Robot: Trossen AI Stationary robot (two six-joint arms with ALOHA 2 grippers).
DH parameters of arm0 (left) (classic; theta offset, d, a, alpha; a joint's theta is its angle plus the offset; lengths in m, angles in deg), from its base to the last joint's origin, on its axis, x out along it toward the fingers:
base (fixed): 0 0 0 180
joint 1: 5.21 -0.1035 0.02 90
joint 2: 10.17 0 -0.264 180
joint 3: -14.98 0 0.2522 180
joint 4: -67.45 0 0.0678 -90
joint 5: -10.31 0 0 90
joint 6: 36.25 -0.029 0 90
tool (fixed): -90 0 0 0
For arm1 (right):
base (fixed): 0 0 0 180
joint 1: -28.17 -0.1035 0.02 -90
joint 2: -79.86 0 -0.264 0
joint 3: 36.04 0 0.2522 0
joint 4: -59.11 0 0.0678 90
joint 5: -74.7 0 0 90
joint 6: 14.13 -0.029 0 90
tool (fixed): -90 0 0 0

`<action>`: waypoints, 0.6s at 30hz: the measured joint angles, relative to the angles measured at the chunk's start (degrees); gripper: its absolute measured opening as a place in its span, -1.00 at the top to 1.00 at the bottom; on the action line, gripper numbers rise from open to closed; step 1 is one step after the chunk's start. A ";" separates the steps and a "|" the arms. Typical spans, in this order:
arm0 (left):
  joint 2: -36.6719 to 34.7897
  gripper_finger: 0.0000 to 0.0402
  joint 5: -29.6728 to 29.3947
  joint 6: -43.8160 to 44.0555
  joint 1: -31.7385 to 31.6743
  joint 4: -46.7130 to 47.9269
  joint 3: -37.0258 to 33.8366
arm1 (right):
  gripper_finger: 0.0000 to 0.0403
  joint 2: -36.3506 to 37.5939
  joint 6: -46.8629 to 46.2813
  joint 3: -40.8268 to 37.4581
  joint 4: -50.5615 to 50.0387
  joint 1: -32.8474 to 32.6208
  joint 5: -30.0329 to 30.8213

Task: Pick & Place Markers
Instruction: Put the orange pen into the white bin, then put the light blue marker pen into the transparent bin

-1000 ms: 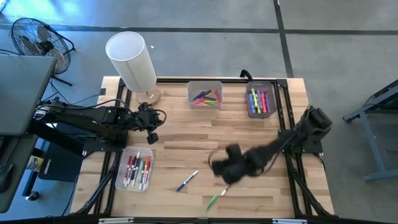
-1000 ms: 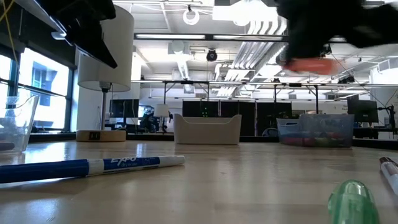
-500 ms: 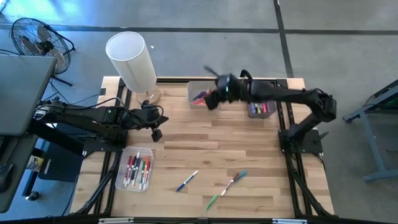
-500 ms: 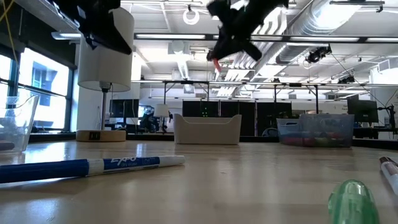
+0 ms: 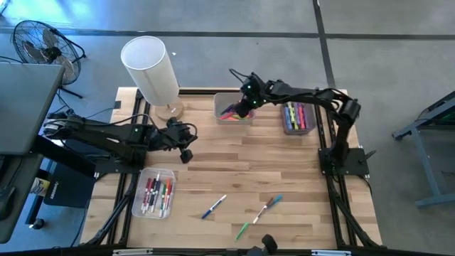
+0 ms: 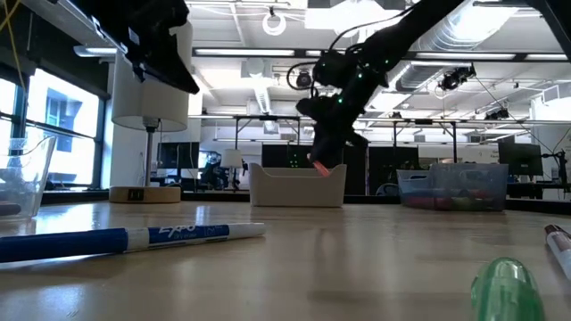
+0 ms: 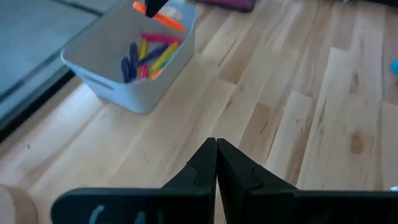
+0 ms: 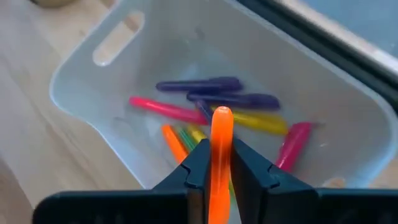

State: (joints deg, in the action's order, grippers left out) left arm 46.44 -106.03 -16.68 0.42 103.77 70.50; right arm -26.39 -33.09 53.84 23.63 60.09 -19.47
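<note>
On my far left I see a fan on the floor and a white lamp at the table's back edge. My left tool hovers over bare wood just right of the lamp base, its fingers pressed together with nothing between them. In front of it, near the left edge, sits a clear bin of markers. Three loose markers lie on the table toward the front. Further right, my right tool hangs over the middle bin at the back, gripping an orange marker that points down into the coloured markers inside. A third bin sits right of that.
</note>
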 joint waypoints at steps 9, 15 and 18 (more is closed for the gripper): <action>2.43 0.93 0.64 3.40 -0.02 0.00 0.00 | 0.52 -0.02 0.31 0.00 -0.33 -0.39 2.22; 2.44 0.61 6.64 3.82 0.00 0.82 0.33 | 0.30 1.65 -3.49 -0.01 -2.62 -0.52 2.19; 2.44 0.40 6.45 5.09 0.00 1.37 0.33 | 0.23 4.02 -4.19 -0.02 -4.45 -0.56 2.08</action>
State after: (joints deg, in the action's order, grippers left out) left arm 48.87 -99.58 -11.59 0.42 105.14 70.82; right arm -22.38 -37.28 53.82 19.18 59.53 -17.40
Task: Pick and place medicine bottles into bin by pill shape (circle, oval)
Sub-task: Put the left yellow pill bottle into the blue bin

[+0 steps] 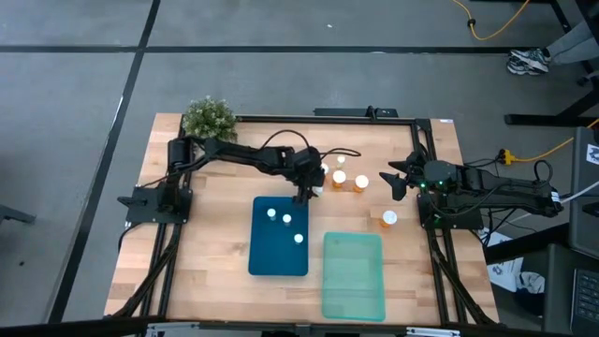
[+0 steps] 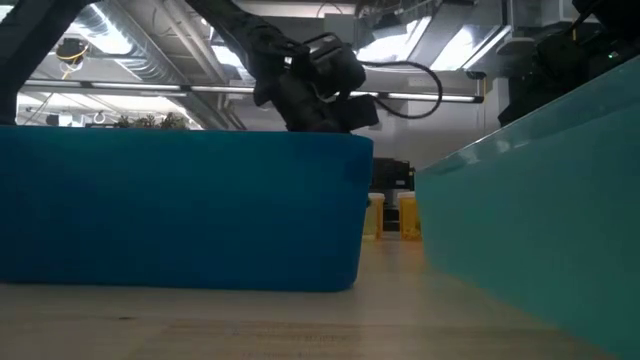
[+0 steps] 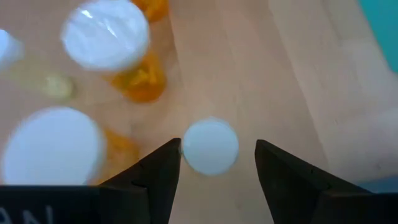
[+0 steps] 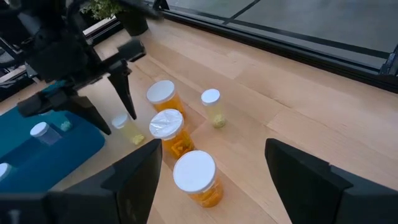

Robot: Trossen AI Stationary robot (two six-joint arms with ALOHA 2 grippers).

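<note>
Left hand (image 1: 306, 194): you had it lowered over the cluster of medicine bottles near the middle of the bench (image 1: 215, 239), just beyond the far edge of the blue bin. Its fingers (image 3: 155, 180) stood apart, one on each side of a small pale bottle (image 3: 211, 146); one finger looked to be at the cap's edge, the other showed a gap, so no grip was visible.
Small pale bottle: it stood upright on the bench, white cap up, between your left hand's fingers and nearest the blue bin in the cluster.
Other loose bottles: three larger orange bottles (image 4: 166, 133) with white caps stood close together just beside the small one, with another small pale bottle (image 4: 211, 107) on the cluster's far side. One more orange bottle (image 1: 388, 219) stood alone nearer the right arm.
Blue bin (image 1: 279, 257): it lay toward the front of the bench and held three white-capped bottles (image 1: 285, 220), spaced apart.
Green bin (image 1: 353, 276): it sat just beside the blue bin on the right.
Right hand (image 1: 393, 181): you held it off to the right of the cluster, fingers (image 4: 134, 180) wide apart, with nothing between them.
Potted plant (image 1: 208, 117): it stood at the bench's far left corner, well apart from the bottles.
</note>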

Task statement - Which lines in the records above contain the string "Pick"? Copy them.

Result of this task -
Task: Pick & Place Markers
Task: Pick and place medicine bottles into bin by pill shape (circle, oval)

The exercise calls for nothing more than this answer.